## STORED DATA:

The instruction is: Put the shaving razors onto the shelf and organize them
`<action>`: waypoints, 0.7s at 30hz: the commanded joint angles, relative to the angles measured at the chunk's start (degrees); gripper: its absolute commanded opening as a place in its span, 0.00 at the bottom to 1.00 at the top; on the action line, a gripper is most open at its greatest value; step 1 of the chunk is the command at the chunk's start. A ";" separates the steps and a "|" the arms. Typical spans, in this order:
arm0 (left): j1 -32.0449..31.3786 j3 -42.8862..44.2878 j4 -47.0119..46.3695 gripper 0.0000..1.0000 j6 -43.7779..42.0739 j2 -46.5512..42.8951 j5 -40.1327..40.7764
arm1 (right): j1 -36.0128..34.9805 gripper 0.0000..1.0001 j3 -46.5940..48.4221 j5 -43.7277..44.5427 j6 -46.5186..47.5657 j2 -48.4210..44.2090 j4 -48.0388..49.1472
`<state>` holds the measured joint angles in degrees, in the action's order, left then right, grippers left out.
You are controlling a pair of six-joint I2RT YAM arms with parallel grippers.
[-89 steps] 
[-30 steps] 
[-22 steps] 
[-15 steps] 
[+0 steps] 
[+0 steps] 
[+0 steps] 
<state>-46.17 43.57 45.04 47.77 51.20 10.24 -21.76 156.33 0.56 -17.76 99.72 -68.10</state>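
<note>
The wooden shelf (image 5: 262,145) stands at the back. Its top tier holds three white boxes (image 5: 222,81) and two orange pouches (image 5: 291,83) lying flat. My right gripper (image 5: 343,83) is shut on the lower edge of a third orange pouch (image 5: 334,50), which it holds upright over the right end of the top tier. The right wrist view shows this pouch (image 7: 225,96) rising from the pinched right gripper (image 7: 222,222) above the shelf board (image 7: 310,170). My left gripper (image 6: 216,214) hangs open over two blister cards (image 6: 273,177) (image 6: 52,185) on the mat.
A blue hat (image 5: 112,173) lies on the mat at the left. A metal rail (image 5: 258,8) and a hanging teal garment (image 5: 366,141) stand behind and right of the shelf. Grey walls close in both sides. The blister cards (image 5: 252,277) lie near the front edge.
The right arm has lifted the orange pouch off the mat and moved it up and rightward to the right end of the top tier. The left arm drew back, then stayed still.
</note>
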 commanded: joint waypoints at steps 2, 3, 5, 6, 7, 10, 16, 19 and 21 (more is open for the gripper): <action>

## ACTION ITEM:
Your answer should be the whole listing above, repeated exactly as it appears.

## EXERCISE SOLUTION:
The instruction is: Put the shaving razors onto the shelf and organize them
`<action>`: waypoints, 0.7s at 30hz: the commanded joint angles, relative to the angles measured at the chunk's start (degrees); gripper: its absolute commanded opening as a place in its span, 0.00 at the bottom to 1.00 at the top; on the action line, a gripper is most open at its greatest value; step 1 of the chunk is the command at the chunk's start. A ";" separates the steps and a "|" the arms. Typical spans, in this order:
arm0 (left): j1 -32.0449..31.3786 j3 -42.8862..44.2878 j4 -47.0119..46.3695 gripper 0.0000..1.0000 j6 -43.7779..42.0739 j2 -46.5512..42.8951 j5 -40.1327..40.7764
arm1 (right): j1 -36.0128..34.9805 gripper 0.0000..1.0001 j3 -46.5940..48.4221 j5 -43.7277..44.5427 j6 -46.5186..47.5657 j2 -48.4210..44.2090 j4 -48.0388..49.1472
`<state>` holds the measured joint angles in degrees, in the action's order, left then right, grippers left out.
You are controlling a pair of six-joint I2RT YAM arms with parallel grippers.
[-89 steps] 
[-30 steps] 
[-22 steps] 
[-15 steps] 
[+0 steps] 
[+0 steps] 
[+0 steps] 
<state>-46.17 43.57 45.04 47.77 51.20 10.24 -21.76 156.33 0.56 -17.76 99.72 -68.10</state>
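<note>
The wooden shelf (image 5: 262,145) stands at the back. Its top tier holds three white boxes (image 5: 222,81) and two orange pouches (image 5: 291,83) lying flat. My right gripper (image 5: 343,83) is shut on the lower edge of a third orange pouch (image 5: 334,50), which it holds upright over the right end of the top tier. The right wrist view shows this pouch (image 7: 225,96) rising from the pinched right gripper (image 7: 222,222) above the shelf board (image 7: 310,170). My left gripper (image 6: 216,214) hangs open over two blister cards (image 6: 273,177) (image 6: 52,185) on the mat.
A blue hat (image 5: 112,173) lies on the mat at the left. A metal rail (image 5: 258,8) and a hanging teal garment (image 5: 366,141) stand behind and right of the shelf. Grey walls close in both sides. The blister cards (image 5: 252,277) lie near the front edge.
The right arm has lifted the orange pouch off the mat and moved it up and rightward to the right end of the top tier. The left arm drew back, then stayed still.
</note>
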 commanded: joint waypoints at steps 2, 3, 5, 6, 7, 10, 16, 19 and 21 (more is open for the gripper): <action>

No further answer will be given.